You really want to go down this list?

I think the fact that we have totally blown up the definition of family, that we have so scourged the concept of fatherhood and maleness as barbarism. I think social media has led to the literal isolation of people. People who are chatting with people left and right on social media who don’t know anybody, they feel isolated. They feel alone. They see other people doing odd things to get noticed. Everybody wants to get noticed. Everybody wants to be famous. The media covers these things like whoever does this is gonna get the dream that they’ve always wanted:

Media coverage, everybody knows who they are. When you have a policy of aborting 1.3 million kids every year, you can’t say that that doesn’t do something to the perception of the sanctity of life. I mean, it’s a cascade of a whole lot of things over a long period of time. When you have the murder rate in Chicago! There are more people killed in a weekend in Chicago than in either one of these events, and nobody cares about it. Nobody does anything about it.

It’s a Democrat stronghold. So nobody does anything about it. You don’t have near the sadness, near the compassion, near the media focus. Why is that? Take a look at weekend murder rate and add ’em up for the year in Chicago. Compare it to Dayton or El Paso and ask, “Well, why do Dayton and El Paso get covered?” Because the primary reason for the coverage is to get Donald Trump!
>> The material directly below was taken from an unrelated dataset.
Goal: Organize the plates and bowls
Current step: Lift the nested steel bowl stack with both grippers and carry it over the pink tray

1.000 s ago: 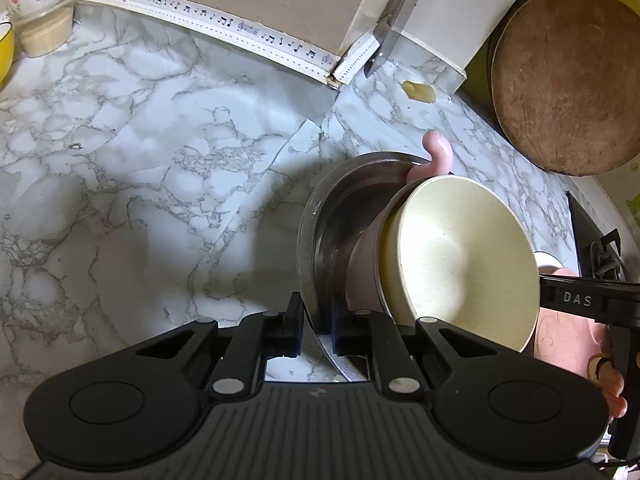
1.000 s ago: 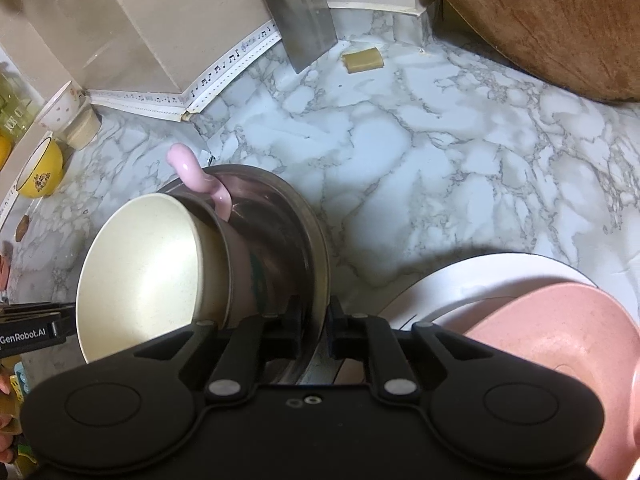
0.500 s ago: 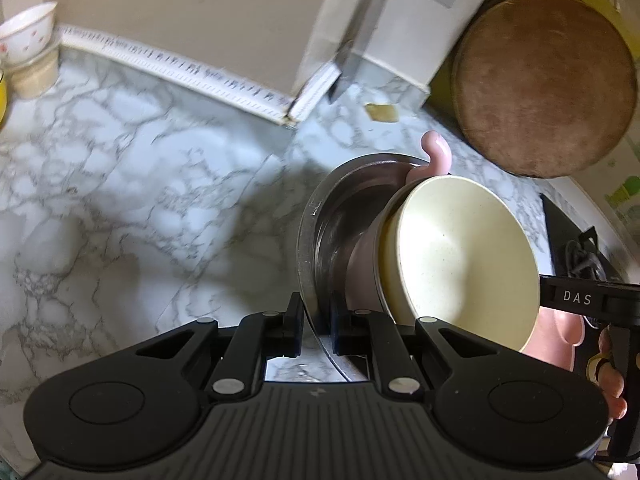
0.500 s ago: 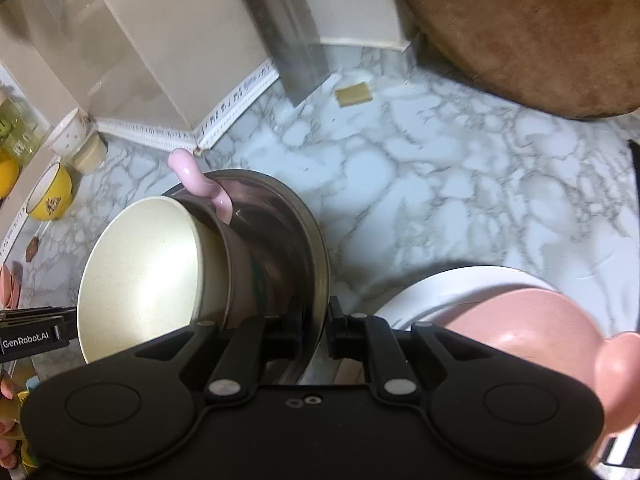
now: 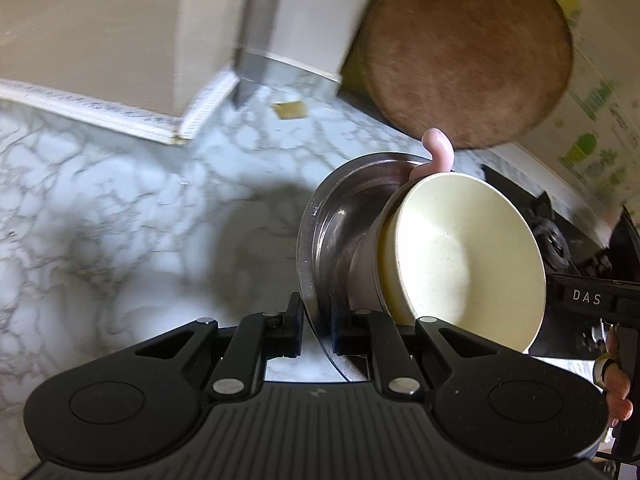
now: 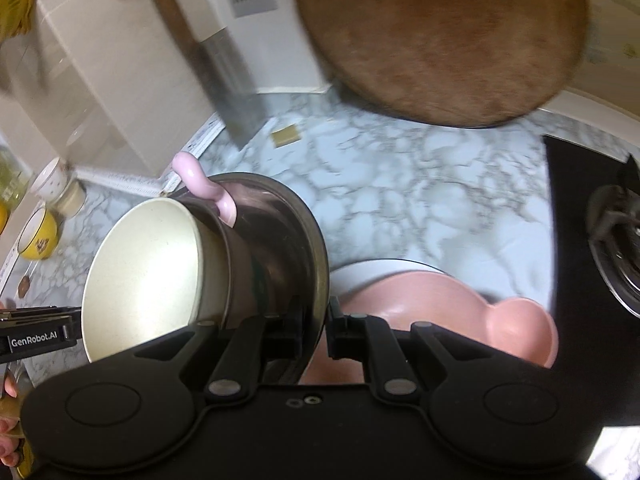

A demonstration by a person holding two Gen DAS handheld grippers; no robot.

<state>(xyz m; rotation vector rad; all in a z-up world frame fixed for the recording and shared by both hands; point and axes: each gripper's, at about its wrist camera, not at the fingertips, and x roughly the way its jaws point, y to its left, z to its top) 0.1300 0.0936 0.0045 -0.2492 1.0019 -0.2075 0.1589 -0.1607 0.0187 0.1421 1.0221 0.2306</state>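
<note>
A steel bowl [image 5: 332, 208] holds a pink bowl [image 5: 362, 268] with a curled handle, and a cream bowl [image 5: 460, 256] nests inside that. The stack is held up above the marble counter, tilted. My left gripper [image 5: 316, 328] is shut on the steel bowl's rim. My right gripper [image 6: 314, 328] is shut on the opposite side of the same rim [image 6: 316, 256]. The cream bowl [image 6: 148, 280] and pink handle [image 6: 200, 188] also show in the right wrist view. Below the stack, a pink plate [image 6: 440, 304] with a round lobe lies on a white plate [image 6: 384, 270].
A round wooden board [image 6: 440, 36] leans against the back wall. A cleaver [image 6: 228, 80] hangs at the wall corner. Small cups [image 6: 56, 184] and a yellow cup [image 6: 40, 232] stand at the left. A black stove [image 6: 600, 220] lies to the right.
Both grippers have lifted the bowl stack higher and carried it right, over the pink and white plates. The view has tilted up toward the wall and the wooden board.
</note>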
The primary reason… Go back and look at the New York Times story today in the front page.

They’ve gotten in the montage business. Now they’ve got a montage, and they’re trying to blame me twice and a bunch of other conservative people for the shooter doing what he did because the shooter heard people use the word “invasion.” This is not unique to us. There’s all kinds of people who are clearly able to — on their own — recognize caravans of thousands of people arriving on the southern border without the ability to process them!
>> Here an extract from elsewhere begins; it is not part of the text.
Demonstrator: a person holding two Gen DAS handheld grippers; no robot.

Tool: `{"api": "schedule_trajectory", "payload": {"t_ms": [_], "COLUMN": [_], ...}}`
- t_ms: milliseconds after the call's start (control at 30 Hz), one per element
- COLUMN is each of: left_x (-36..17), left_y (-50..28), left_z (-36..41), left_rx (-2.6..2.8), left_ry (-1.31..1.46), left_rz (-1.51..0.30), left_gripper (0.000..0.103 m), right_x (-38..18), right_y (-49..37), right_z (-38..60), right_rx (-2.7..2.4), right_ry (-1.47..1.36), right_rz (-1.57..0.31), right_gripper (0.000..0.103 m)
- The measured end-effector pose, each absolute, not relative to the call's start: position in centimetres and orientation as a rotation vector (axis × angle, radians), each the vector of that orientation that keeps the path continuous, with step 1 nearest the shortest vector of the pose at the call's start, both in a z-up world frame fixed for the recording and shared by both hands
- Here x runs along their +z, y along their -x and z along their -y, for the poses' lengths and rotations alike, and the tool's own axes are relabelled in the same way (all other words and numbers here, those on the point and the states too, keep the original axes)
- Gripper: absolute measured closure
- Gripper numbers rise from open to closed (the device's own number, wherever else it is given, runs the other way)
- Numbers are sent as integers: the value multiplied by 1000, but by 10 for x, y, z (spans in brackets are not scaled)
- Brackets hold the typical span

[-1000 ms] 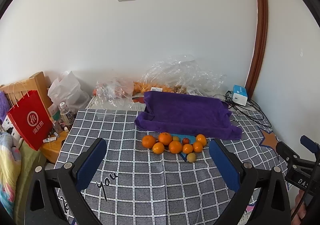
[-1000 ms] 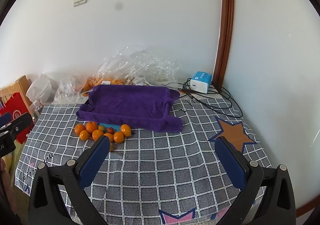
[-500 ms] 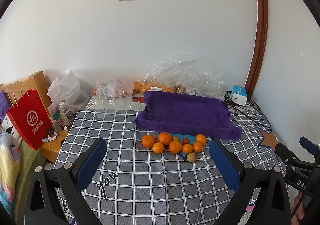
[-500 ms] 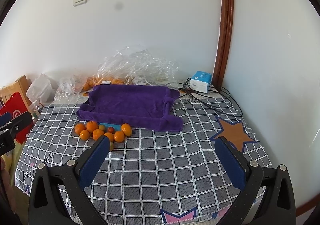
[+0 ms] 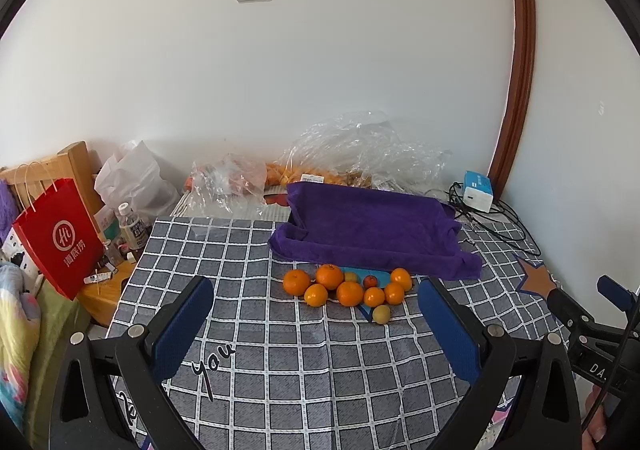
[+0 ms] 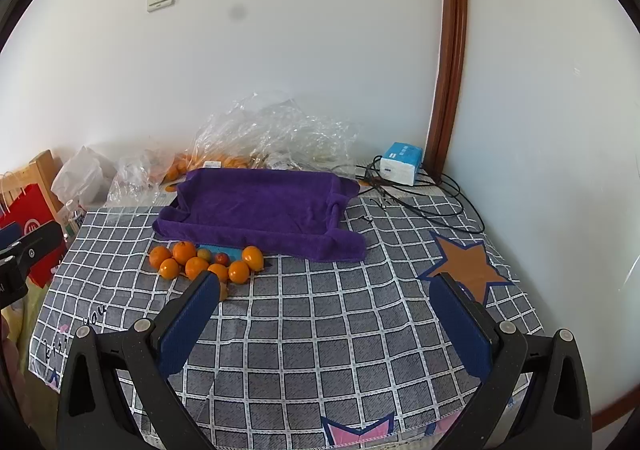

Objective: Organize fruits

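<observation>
A grey checked tablecloth (image 5: 280, 350) is spread under a purple towel-lined tray (image 5: 372, 226), with a cluster of small orange mandarins (image 5: 348, 286) lying just in front of it. No fruit is yet held, so the approach step is judged to be in hand; a reach toward the cluster is called for next. The left gripper (image 5: 316, 326) and right gripper (image 6: 324, 326) are held above the cloth, jaws spread wide and empty.

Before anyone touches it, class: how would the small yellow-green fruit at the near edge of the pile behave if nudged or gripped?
The yellow-green fruit looks round and lies apart from the oranges, so a nudge would probably roll it across the checked cloth. Its smooth skin might slip between wide-open jaws. It seems small, so probably light.
</observation>
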State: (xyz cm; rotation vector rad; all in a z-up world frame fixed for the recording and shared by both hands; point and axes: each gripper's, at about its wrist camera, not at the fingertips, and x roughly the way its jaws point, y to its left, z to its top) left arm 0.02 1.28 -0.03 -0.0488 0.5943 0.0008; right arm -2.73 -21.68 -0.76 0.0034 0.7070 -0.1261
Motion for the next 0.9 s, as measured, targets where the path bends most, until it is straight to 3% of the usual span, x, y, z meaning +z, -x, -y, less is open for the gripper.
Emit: {"api": "schedule_trajectory", "payload": {"t_ms": [900], "left_x": [-36], "left_y": [-33], "left_z": [-24], "left_rx": [25], "left_ry": [47], "left_rz": [-593], "left_gripper": [0], "right_x": [-48], "right_y": [-14], "right_z": [209], "right_rx": [-109], "right_ry": [13], "right_rz": [-759], "right_gripper": [0]}}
It doesn’t take somebody listening to the radio or watching TV to realize what an invasion looks like. But here comes the Drive-By Media assuming that everybody in America is brainless and incapable of thinking on their own and does not do anything until they get marching orders or thought orders from conservative media.

So this stuff serves a purpose for half of the political population of the country because it permits them to blame the other half for the fact that it’s happening. When events like this have political value, what do you think the odds of solving it are?

Now, this may sound a little harsh, but for crying out loud, folks, go back the Gabby Gifford shooting. What’s the first thing that happened? They tried to blame Sarah Palin for her website! And then they dumped on me for that one too! As an afterthought, after it bombed out on Sarah Palin. Sarah Palin’s still trying to take action against this for what they did to her, trying to blame her for this.

But virtually every one of these — you watch media people, they’re breathlessly excited, they’re looking for any evidence that this event, one that happens most recently can somehow be laid at the feet of conservatives or a Republican president or what have you. When stuff like this has political value, do you realize how far up the creek we are in actually solving it? “Rush, that’s really, really, really unfortunate that you’re saying people see political value.” I defy you to deny it!

When the first word out of people’s mouths is that their political opponents are responsible for it, you think it doesn’t have political value, in their minds? And then we are swept away with the “We gotta do something!” We gotta do something, while the premise is out there that the right is responsible for it. We gotta do something. You put all this stuff together, and guess who ends up being blamed for it? People that didn’t pull the trigger. People that didn’t know the people that pulled the trigger. People that don’t do things like this end up being blamed for it, and then the policy fix derives or descends from that. So I don’t know how serious some of the people claiming they want this to end really are about that.